Compared to sintered metal fiber burner membranes, the knitted structures offer in addition the advantage that they heat up much more rapidly. It is thus possible, with the fabrics according to the invention to generate very intense heating pulses lasting e.g. less than one second. This interesting feature enables e.g. the use of the fabrics of the invention in certain sections of furnaces for bending glass sheets. Such furnaces may then include zones with differential heating as disclosed e.g. in EP 0,559,697.
Within the framework of the invention, it is also possible to consider utilizing knitted Bekitherm fabrics (e.g. types KNC1, KNC3) from the applicant as burner membrane. These fabrics are made of metal fibres (e.g. of FeCralloy) which are obtained by a process of bundled drawing such as is described in U.S. Pat. No. 3,379,000 and which have an equivalent diameter of between 4 and 50 μm. This bundle of parallel metal filaments, which is obtained after a leaching treatment of the bundle composite, can be spun into yarn. Before knitting, however, these bundles can al so be wrapped with binding filaments according to the method of the invention. If so desired, two or more yarns or wound bundles can be twisted together for knitting or weaving in order to obtain the desired yarn titres. The yarns or wrapped bundles made up of bundled drawn metal fibres can of course also be processed on a flat knitting machine into a double-bed structure such as described above for the bundles made up of machined fibres. Other metal raw materials may of course be considered for use in applications other than burner membranes.

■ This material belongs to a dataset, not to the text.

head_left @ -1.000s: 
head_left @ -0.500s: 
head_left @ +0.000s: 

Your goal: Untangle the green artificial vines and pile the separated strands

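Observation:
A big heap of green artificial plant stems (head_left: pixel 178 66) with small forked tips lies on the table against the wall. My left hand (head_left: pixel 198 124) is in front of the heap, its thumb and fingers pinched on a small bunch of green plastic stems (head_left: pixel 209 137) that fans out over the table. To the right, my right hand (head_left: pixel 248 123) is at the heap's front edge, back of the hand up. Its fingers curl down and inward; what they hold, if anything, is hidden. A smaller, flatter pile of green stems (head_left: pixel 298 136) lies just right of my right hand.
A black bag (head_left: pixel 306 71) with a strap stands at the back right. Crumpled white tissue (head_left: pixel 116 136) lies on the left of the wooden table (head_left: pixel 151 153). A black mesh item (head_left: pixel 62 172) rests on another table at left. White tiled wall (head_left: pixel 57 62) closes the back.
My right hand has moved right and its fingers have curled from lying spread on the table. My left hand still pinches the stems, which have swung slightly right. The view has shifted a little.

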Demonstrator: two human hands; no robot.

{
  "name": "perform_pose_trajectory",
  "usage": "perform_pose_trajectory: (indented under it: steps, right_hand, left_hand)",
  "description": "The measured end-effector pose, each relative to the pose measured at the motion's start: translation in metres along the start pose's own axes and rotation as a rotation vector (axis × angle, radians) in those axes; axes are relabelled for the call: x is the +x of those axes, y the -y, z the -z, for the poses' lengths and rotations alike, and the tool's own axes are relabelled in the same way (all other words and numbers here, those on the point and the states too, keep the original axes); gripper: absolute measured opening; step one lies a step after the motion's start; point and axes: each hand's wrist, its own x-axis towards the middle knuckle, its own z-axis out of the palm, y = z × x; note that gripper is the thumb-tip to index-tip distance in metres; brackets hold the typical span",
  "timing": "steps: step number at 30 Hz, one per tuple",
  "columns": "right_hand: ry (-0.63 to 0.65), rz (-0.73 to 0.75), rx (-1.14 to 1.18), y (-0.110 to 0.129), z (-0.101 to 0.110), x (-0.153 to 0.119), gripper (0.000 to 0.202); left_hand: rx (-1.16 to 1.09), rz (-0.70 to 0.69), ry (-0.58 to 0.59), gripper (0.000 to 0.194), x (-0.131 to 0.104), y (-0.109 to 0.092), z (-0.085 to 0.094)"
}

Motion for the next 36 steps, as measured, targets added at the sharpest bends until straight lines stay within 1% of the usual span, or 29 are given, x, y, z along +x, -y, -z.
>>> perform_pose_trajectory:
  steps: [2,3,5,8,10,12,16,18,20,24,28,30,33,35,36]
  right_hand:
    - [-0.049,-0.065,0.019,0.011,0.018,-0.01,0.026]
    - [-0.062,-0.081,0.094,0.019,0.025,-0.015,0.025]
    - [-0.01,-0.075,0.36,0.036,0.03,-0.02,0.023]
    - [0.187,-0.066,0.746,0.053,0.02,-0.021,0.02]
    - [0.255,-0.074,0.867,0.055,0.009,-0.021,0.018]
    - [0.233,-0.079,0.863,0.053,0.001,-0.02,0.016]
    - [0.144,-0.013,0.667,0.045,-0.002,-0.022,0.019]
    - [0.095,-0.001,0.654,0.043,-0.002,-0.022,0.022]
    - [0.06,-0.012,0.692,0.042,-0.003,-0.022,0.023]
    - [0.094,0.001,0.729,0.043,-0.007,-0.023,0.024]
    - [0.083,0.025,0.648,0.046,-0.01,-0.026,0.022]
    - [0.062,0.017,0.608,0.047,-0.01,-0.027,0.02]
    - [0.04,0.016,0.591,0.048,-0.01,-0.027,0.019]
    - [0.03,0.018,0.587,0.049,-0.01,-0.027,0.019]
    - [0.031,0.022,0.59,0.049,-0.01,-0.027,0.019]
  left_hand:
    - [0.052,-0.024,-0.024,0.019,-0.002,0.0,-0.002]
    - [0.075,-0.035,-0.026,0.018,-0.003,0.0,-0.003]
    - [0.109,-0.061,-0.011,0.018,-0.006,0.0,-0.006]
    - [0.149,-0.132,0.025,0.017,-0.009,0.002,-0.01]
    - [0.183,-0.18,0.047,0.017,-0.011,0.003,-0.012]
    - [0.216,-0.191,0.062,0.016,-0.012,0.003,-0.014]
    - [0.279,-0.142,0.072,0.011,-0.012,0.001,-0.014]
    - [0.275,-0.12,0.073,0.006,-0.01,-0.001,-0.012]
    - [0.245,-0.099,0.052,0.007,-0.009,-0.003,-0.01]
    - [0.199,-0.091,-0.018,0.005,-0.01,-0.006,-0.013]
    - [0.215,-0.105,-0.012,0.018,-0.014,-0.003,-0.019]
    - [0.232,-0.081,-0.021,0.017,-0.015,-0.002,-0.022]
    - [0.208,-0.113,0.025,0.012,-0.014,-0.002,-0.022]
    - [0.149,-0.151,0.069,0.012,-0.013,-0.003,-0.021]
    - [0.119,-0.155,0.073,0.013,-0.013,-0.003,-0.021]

The textile fabrics of the invention can also be used as filter sheets to trap the coarse particles in hot gas streams. They can also be used as heat shields or curtains at the entree or exit of tunnel furnaces.
The fabrics can also be used to polish e.g. stainless steel surfaces by friction. A tubular knit fabric can e.g. be sleeved on a bar or rod or tube to polish its outer surface by a rubbing treatment.
When coated with catalytically active substances, the fabrics can act as a support sheet for such catalysts in reactors. The fabrics can also be used as a supporting layer in airbag filters.